Aug. 31, 1886: Great American Eclipse.

The epicenter of the largest earthquake ever recorded along the eastern United States coast was just outside of Charleston on Aug. 31, 1886. The 7.3 magnitude quake devastated the region and was felt from Chicago, Illinois, to Cuba.

Sept. 11, 2017: Hurricane Irma

Hurricane Irma was a Category 5 storm when it moved through the Caribbean and came ashore in Miami Florida. It was originally forecast to push up the Florida panhandle then skirt back out into the Atlantic before coming ashore again at Savannah or even Charleston. The trajectory would have run right over Summerville. But by the time it’s effects were felt in South Carolina’s Lowcountry on Monday morning, it had been downgraded to a Category 1 storm or severe tropical storm. Nonetheless, it generated flash floods on the Ashley, Edisto and Santee rivers as well as French Quarter Creek in Huger and Turkey Creek in Hanahan. No loss of life was reported, but severe flooding took place to homes in lowlying areas. Some trees were uprooted and power was cut to about 4,500 people between Berkeley and Dorchester counties. Most businesses closed and many boarded their windows and doors. Tuesday arrived with partly cloudy skies and normal temperatures as residents worked to clean up downed limbs and other yard debris. Most residents said they felt as if the storm wasn’t as bad as they had prepared for.

Sept. 21, 1989: Hurricane Hugo

The strength: Winds blew at 138 mph, with gusts recorded at more than 160 mph. It was a Category 4 hurricane when it hit South Carolina.

The dead: 35 people died, including 13 people in South Carolina. Two people drowned in their South Carolina homes.
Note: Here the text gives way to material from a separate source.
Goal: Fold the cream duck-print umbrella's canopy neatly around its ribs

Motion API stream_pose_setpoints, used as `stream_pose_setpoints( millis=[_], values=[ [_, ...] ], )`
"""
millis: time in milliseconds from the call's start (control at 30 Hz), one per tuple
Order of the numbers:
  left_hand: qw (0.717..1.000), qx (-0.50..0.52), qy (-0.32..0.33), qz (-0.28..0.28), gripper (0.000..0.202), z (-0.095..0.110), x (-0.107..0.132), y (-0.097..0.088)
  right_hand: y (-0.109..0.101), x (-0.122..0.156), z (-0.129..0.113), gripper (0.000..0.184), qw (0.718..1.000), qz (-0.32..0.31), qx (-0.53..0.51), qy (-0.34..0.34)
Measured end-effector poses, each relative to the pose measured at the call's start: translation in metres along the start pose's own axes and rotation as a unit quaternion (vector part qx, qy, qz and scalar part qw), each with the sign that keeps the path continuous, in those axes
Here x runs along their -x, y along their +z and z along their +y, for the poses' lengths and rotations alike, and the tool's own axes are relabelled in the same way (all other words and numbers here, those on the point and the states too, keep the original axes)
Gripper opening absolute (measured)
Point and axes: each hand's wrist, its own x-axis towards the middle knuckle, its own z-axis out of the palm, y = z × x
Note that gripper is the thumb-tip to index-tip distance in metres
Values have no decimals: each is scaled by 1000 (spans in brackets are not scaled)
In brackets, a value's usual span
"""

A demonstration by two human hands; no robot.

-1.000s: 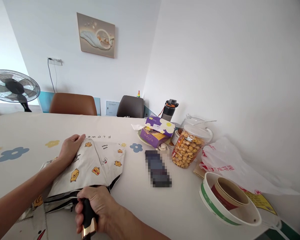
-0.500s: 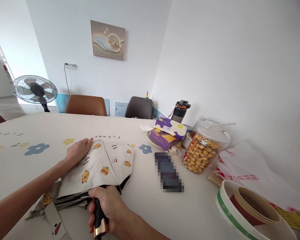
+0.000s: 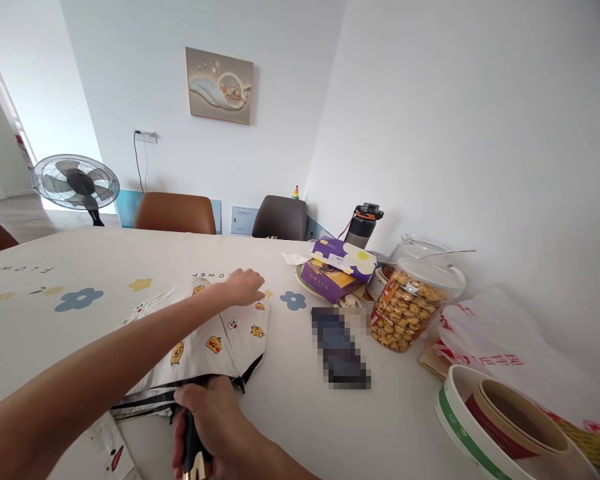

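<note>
Apparently mid-straightening: lower left, the right hand (image 3: 220, 417) grips the duck-print umbrella (image 3: 240, 350) by its handle (image 3: 193, 437); the left hand (image 3: 244, 287), fingers extended, overlies it; the next move needs steadiness.

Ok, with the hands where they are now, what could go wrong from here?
The layered edges of the umbrella sit right by the right hand on its black handle, so fabric could get pinched there. The left arm crosses over the canopy, with the left hand near its far end, so a badly lying panel underneath could go unseen. A blurred dark object lies to the right; a wide swing that way might knock it.
</note>
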Motion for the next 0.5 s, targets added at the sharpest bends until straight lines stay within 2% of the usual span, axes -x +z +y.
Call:
stream_pose_setpoints(
  millis=[100, 233, 500],
  values=[
    [999, -3, -2, -45, 31, 17, -23, 16, 2, 3, -2, 10, 1000, 16, 6, 13],
    [997, -1, -21, -74, 37, 17, -35, 27, 2, 4, -4, 11, 999, 18, 24, 43],
    [984, 80, 13, -157, 21, 6, -28, -1, 4, 7, -6, 16, 1000, 9, 12, 21]
  ],
)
The devastation: Hugo became the most devastating storm in South Carolina history, costing 35 people their lives and the state more than $6 billion in damages. Hugo made landfall just North of Charleston, and closely followed the path of The Great Sea Island Storm nearly 100 years earlier. Winds gusted to a reported 109 mph at Shaw Air Force Base in Sumter, South Carolina. A record-setting storm surge of 20 feet was reported.

The iconic Ben Sawyer Bridge was damaged so severely that pictures of it tilting into the waterway became an iconic image of the storm.

Grocery store bread shelves stood barren, and homes turned into piles of splintered wood almost overnight. Hugo left behind an estimated $13.5 billion of damage on the U.S. mainland.

An archived account of the aftermath: “At (Mayor Joe Riley's) feet, in front of the City Hall steps, lay a large section of the City Hall roof. Some roofs of buildings to the left and right were also in shambles.” — The Charleston News and Courier, September 22, 1989.

“It twisted the Ben Sawyer Bridge like a pretzel, leaving one end of the span sticking almost straight up in the air; sank at least five and maybe eight of the shrimp boats docked at Shem Creek; inflicted heavy damage on yachts and other boats at Toler's Cove; ripped the roof off Alhambra Hall in Old Town Mount Pleasant; smashed windows, damaged roofs, snapped large trees like toothpicks; and left most streets throughout Mount Pleasant impassable.” — The Evening Post, September 22, 1989

Sept. 29, 1959: Hurricane Gracie

The strength: Winds gusted as high as 138 mph at the Marine Corps Auxiliary Air Station. It would become reclassified as a Category 4 Hurricane in 2016.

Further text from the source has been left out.